What Are The Symptoms Of Tinnitus?

As mentioned, tinnitus causes certain sounds and sensations in your ear. The symptoms of the condition may include the following:

  • Buzzing
  • Ringing
  • Hissing
  • Humming
  • Clicking
  • Roaring

Depending on the severity of the condition, the pitch of the sound may vary, from a low hissing to high clicking. Moreover, a person with tinnitus may hear the phantom noise in one or both ears. However, the sound is sometimes too loud that it affects the patients’ level of concentration.

Cognitive Retraining Therapy for Tinnitus

Cognitive Behavioral Therapy (CBT)Patients struggling with mild to severe tinnitus can opt for several therapies to treat the condition.

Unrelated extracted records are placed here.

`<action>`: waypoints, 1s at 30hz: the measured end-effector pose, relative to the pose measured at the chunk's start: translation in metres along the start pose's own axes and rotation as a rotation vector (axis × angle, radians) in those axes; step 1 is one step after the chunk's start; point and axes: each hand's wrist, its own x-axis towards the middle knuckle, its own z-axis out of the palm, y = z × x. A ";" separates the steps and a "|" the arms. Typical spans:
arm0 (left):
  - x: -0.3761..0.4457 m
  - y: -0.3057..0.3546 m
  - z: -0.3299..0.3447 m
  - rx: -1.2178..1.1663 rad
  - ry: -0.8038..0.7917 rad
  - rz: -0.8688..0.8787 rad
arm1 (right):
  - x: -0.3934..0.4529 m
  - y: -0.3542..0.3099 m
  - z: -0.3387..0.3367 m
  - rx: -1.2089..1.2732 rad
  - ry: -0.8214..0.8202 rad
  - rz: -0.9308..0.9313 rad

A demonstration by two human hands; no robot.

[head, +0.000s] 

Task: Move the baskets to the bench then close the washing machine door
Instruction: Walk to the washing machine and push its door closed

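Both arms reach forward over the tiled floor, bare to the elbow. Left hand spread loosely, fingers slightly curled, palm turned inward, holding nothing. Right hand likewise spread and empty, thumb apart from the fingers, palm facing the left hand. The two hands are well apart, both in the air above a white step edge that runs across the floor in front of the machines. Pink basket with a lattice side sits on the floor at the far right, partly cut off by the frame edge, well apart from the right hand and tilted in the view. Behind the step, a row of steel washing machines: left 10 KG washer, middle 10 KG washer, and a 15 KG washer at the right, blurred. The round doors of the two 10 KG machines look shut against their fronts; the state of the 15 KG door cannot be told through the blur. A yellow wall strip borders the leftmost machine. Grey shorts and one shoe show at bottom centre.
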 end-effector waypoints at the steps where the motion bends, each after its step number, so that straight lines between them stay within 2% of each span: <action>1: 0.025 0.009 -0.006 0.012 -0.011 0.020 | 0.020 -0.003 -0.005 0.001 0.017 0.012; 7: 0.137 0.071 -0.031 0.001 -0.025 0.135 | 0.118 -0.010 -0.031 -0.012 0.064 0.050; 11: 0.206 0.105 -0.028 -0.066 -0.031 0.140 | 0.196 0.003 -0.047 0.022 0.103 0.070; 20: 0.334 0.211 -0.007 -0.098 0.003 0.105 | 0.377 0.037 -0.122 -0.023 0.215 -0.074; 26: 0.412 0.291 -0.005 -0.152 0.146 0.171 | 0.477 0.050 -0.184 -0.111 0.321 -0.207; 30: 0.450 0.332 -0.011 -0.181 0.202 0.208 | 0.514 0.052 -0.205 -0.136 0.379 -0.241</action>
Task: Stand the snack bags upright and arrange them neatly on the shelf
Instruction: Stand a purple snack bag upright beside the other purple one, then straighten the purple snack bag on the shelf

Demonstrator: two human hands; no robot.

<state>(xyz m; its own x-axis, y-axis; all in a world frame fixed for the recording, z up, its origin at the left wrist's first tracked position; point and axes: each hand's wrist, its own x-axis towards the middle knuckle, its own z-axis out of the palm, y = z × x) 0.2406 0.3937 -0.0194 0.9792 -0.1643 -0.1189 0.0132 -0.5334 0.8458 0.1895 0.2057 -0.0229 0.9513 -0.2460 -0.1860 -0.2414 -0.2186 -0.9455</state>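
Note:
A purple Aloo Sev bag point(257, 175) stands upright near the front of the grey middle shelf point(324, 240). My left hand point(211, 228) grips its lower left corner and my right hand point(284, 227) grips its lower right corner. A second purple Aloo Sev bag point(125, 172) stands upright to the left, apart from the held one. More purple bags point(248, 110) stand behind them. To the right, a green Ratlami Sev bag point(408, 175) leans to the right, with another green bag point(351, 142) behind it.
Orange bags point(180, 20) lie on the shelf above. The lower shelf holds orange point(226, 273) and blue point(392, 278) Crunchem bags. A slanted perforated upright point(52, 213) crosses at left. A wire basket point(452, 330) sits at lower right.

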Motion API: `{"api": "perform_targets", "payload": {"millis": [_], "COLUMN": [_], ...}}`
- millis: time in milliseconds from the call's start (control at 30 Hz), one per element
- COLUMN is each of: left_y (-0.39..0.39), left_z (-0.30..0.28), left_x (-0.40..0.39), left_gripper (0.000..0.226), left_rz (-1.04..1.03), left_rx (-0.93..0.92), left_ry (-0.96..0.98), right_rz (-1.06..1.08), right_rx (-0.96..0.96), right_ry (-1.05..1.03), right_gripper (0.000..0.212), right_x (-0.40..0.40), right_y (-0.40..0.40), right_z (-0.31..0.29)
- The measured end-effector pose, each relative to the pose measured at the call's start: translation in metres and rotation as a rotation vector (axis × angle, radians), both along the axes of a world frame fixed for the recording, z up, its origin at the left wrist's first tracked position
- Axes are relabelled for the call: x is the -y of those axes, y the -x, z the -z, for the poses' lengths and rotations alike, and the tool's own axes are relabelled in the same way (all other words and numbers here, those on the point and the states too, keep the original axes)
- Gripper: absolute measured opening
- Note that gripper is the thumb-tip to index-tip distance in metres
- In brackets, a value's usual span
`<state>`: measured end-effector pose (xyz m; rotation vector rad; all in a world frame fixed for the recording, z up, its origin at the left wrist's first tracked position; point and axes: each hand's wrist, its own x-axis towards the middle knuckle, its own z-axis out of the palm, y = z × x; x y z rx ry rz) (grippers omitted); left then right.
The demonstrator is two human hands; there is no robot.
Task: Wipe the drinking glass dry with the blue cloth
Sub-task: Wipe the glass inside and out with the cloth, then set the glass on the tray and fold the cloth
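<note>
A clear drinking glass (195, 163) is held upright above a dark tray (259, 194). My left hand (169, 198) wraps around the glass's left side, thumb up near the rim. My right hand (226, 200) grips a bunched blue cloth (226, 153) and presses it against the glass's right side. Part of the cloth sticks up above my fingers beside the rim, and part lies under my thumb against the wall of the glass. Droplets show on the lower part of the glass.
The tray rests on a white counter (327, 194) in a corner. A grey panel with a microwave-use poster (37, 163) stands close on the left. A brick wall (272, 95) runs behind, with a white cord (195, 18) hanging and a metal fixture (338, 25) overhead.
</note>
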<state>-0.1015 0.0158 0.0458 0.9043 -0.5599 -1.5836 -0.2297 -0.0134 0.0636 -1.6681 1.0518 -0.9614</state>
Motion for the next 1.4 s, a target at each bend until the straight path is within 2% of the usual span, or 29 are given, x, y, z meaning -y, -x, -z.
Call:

The primary objective of all the treatment programs is reducing the discomfort caused by the condition. The patient may eventually help the patient to live a comfortable and content life. Do note that there is no scientifically proven cure for severe cases of tinnitus.

In particular, sensorineural hearing loss leads to a most cases of tinnitus. However, scientists are searching for the definite treatment. That said, there are effective therapies that can help patients to manage their ailment. Not to mention, these treatment options can reduce the intensity, burden, and omnipresence of tinnitus.

Although these therapies do not eliminate the condition, they help address the cognitive and emotional impact. Patients can thus lead a better and more comfortable life.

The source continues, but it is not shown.